Listening to EWTN I have heard conversations with Bear Woznick a couple of times and found what he had to say interesting. At the time I knew nothing about him, but found that he is a two-time Masters World Champion Surfer. He mixes his experience in this and other sports with wisdom from the Greek philosophers and the treasury of the Church.

I found his new book Deep Adventure: The Way of Heroic Virtue to be fairly worthwhile and a good read. As you would expect there are a lot of sport metaphors in regard to living the spiritual life as a Catholic. St. Paul started this trend so this is something new. Sport metaphors work quite well when done right. I once remember a book that used Hockey to good ends in this regard.

Surfing is a sport I know next to nothing about, but that didn’t keep me from enjoying what he had to say. He takes you into this world in such a way that you can really see the attraction of it. He writes about his own spiritual struggles and coming to grips with truly living his faith in contrast to the lessons he learned from trying to master sports. This all works rather well and doesn’t feel contrived at all or attempting to illustrate to much out of his surfing examples.

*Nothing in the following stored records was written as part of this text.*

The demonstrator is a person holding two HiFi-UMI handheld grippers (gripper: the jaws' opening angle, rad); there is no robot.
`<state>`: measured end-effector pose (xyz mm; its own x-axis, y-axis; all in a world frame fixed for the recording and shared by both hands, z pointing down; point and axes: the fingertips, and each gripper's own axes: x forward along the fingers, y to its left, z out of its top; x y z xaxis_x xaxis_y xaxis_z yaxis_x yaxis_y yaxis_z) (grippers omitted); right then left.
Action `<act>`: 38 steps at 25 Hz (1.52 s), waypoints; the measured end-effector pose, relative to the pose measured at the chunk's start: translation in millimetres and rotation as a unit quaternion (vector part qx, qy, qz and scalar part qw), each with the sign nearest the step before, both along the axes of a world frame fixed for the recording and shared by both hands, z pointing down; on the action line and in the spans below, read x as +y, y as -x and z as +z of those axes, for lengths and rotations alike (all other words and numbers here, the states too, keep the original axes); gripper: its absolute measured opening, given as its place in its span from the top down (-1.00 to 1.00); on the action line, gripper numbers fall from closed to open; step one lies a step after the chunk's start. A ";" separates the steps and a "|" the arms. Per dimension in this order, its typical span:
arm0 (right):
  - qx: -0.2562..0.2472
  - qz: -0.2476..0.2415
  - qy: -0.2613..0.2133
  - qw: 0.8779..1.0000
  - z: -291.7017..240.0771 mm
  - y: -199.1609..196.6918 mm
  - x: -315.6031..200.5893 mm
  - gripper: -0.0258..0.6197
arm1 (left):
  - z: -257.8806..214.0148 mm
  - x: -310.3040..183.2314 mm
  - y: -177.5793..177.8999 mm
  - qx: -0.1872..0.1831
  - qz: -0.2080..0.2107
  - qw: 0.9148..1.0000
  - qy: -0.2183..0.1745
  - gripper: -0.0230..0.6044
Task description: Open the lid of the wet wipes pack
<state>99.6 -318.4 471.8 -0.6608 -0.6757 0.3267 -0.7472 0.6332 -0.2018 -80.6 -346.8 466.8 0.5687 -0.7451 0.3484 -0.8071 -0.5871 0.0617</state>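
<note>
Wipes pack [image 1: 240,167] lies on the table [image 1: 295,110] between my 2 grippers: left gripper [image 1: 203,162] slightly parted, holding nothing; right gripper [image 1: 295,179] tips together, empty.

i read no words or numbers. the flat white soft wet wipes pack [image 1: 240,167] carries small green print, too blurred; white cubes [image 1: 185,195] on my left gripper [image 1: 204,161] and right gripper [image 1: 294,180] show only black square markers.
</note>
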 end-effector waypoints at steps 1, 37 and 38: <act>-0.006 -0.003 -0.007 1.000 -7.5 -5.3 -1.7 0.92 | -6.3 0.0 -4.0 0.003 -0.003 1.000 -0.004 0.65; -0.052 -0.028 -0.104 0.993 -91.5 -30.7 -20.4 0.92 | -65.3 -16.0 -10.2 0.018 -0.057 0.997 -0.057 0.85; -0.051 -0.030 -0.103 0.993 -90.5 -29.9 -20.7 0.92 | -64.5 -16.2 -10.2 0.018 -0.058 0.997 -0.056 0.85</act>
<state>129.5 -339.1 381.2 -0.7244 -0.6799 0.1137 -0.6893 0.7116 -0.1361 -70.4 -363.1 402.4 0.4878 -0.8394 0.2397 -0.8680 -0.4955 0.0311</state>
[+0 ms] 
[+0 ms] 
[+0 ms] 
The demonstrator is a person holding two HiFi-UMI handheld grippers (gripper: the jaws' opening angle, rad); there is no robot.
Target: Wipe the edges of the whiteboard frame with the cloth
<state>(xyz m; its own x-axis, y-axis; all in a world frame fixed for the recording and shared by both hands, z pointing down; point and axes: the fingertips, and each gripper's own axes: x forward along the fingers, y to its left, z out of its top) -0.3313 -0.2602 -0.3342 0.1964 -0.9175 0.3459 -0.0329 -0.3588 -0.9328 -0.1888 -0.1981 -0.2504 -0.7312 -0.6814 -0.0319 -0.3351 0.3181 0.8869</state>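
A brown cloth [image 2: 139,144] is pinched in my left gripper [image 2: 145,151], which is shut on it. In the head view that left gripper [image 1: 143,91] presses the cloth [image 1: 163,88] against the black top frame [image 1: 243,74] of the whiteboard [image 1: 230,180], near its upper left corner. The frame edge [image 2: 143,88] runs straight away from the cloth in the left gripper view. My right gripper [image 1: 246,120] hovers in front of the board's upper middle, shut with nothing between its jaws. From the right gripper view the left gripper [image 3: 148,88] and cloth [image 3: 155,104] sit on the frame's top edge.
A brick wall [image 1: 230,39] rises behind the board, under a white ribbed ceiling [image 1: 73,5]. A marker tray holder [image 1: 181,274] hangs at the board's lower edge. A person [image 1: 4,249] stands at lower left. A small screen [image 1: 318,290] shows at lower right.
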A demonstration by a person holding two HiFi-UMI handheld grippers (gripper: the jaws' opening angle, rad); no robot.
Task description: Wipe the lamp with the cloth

In addition in between chapters is a story of a rescue he performed and this makes a nice narrative thread throughout. At times I was waiting between chapters to find out what happened next.

So if extended sports metaphors don’t put you off, this is some solid spiritual reading.

The Soul’s Upward Yearning

Fr. Robert Spitzer, S.J. is such a geek and I mean this is the best way possible. He has currently finished the third book of a four book set. I previously reviewed the first book in the series Finding True Happiness: Satisfying Our Restless Hearts (Happiness, Suffering, and Transcendence). This time I have gotten around to The Soul’s Upward Yearning: Clues to Our Transcendent Nature from Experience and Reason: 2 (Happiness, Suffering, and Transcendence).

It is just astounding the various areas he covers in this book. Various studies on the history of religion and what this can teach us regarding the numinous experience. Epistemology and what we can learn from how we learn and how this points to God. Our desire for truth and how we naturally expect that there are answers and that the world is intelligible. Proofs for the transphysical and a look at what is called the “hard problem of self-conciousness”. Along the way there is plenty of philosophy and physics. Some of this is summarized from his book New Proofs for the Existence of God: Contributions of Contemporary Physics and Philosophy.

This is not exactly light reading. Fr. Spitzer though is good at explaining his material and provides the right amount of repetitiveness to help you to remember and to grasp the content. Still you certainly have to put some effort into reading this book to get the most out of it. I was able to grasp most of it so that pretty much means most people will also be able to do so. This series of books is quite geeky and covers a large range of human knowledge. I just loved how this particular book swamps you with lots of things to consider regarding our transcendent nature.